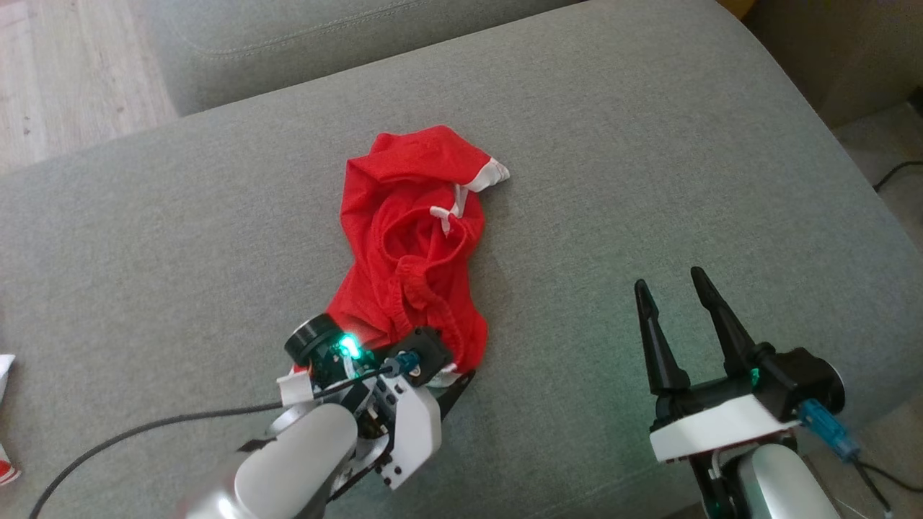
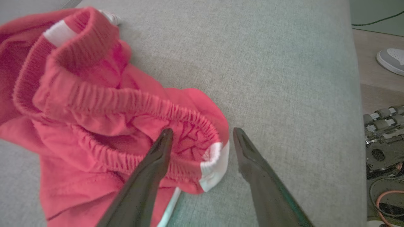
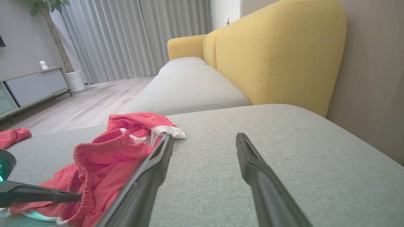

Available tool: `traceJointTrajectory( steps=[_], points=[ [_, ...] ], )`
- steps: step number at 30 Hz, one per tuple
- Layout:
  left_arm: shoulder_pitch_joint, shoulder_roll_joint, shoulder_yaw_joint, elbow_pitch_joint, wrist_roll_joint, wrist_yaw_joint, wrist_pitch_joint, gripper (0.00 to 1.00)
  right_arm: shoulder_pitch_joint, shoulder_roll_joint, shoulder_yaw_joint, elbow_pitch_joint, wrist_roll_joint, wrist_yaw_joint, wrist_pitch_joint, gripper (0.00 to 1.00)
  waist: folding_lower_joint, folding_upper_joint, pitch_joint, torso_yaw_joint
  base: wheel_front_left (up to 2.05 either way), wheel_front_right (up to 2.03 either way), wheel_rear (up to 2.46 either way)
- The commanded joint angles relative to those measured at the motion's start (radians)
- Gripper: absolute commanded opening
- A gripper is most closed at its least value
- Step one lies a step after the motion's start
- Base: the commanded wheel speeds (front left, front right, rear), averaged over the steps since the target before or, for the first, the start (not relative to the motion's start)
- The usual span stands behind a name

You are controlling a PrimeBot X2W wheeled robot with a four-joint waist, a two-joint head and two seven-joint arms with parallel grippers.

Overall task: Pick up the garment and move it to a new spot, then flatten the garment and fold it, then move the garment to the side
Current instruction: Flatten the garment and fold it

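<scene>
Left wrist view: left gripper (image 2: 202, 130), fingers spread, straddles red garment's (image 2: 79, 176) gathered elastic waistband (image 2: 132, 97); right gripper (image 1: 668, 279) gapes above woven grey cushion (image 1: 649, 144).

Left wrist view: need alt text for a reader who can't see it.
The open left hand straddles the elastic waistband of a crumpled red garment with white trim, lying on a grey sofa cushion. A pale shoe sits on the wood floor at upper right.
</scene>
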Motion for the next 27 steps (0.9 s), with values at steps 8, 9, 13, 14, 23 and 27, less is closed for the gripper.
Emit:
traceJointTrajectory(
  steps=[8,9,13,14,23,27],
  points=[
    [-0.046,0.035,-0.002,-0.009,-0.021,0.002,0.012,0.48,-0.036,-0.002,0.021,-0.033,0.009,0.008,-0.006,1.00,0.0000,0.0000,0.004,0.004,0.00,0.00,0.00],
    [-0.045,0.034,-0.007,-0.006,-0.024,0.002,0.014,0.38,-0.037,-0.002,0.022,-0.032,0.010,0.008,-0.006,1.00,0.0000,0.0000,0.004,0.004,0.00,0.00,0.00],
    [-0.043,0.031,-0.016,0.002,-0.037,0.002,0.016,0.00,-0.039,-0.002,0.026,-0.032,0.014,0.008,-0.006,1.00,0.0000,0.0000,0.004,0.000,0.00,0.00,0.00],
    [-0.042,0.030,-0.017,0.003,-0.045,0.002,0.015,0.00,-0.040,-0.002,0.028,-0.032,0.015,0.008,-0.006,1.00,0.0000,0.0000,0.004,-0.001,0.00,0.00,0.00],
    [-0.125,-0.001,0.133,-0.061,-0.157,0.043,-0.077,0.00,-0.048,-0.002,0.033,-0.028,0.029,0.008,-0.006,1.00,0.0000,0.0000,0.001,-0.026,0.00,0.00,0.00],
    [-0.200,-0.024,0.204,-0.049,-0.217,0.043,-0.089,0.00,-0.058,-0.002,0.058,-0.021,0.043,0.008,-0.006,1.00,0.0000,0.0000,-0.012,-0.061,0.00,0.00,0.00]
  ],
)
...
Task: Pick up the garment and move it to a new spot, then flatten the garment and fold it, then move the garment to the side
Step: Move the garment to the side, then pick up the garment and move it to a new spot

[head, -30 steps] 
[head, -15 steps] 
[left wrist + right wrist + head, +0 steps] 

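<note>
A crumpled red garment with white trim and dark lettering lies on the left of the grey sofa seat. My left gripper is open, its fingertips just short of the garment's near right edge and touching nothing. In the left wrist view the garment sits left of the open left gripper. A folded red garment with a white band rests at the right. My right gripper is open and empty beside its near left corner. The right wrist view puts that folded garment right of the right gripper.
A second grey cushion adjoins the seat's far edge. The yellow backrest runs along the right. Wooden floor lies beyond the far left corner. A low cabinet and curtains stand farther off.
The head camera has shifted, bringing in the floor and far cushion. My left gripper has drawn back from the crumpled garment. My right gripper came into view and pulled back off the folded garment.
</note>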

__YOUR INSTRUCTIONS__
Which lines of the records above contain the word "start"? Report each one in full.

__EXERCISE RESULT__
- The commanded joint angles relative to those measured at the motion's start (radians)
- Step one lies a step after the motion's start
- Base: the commanded wheel speeds (front left, front right, rear), averaged over the steps since the target before or, for the first, the start (not relative to the motion's start)

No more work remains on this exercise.